▶ [WORK TO COMPLETE]: Please find every line in the entries below that contains the string "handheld", and copy it.

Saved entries
+ + +

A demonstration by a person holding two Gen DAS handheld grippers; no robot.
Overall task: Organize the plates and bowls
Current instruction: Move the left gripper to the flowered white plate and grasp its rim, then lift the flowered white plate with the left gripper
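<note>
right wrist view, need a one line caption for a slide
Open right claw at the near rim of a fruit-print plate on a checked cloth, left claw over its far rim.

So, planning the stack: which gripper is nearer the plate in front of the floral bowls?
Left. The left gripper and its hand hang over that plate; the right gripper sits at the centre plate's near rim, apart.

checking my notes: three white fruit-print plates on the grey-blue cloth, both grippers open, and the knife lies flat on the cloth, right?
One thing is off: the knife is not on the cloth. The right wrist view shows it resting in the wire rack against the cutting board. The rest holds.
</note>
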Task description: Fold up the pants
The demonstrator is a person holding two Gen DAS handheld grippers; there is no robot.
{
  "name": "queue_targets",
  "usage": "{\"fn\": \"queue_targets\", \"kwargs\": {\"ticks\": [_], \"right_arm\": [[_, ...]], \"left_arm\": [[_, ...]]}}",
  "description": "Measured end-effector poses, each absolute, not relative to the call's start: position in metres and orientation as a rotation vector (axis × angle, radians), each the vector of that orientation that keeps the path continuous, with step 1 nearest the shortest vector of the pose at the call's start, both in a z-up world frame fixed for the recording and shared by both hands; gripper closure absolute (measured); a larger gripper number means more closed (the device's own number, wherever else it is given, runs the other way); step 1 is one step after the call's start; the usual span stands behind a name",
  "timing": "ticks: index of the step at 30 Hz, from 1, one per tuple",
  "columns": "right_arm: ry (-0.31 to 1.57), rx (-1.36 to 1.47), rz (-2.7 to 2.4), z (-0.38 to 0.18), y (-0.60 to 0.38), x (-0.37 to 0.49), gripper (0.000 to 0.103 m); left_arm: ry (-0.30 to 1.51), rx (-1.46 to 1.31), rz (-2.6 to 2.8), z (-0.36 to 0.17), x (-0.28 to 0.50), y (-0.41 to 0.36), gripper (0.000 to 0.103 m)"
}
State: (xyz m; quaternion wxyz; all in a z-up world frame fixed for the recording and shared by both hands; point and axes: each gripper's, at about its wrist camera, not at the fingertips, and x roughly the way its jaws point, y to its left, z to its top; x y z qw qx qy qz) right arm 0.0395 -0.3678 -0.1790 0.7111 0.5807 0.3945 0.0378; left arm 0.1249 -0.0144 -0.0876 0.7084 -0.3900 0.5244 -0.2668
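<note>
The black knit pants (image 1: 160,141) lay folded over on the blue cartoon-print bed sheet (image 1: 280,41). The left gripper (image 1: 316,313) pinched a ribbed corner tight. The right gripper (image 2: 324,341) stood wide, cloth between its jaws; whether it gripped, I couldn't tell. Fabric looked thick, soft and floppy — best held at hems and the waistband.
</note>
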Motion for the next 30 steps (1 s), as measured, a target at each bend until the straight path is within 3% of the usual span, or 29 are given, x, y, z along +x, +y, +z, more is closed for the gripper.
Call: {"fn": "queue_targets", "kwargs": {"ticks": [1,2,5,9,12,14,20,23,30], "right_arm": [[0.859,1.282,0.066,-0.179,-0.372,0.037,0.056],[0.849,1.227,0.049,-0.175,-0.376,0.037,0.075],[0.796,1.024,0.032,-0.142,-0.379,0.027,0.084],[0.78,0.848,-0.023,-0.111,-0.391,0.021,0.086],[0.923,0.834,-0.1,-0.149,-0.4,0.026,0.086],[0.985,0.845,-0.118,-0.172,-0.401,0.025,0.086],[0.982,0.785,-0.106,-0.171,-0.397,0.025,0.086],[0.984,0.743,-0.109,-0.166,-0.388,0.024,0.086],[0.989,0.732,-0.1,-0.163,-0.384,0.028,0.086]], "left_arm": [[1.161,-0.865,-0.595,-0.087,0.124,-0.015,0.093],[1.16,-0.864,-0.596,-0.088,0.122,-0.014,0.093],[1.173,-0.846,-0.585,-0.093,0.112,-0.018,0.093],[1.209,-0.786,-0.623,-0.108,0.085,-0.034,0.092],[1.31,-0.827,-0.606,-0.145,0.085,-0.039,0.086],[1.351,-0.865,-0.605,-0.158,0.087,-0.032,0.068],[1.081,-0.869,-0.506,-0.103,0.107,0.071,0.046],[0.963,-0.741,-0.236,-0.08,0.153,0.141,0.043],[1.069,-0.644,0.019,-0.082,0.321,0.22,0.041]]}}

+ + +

▶ [WRITTEN ANSWER]:
A demonstration by a person holding two Gen DAS handheld grippers; no robot.
The demonstrator is a person holding two Gen DAS handheld grippers; there is no robot.

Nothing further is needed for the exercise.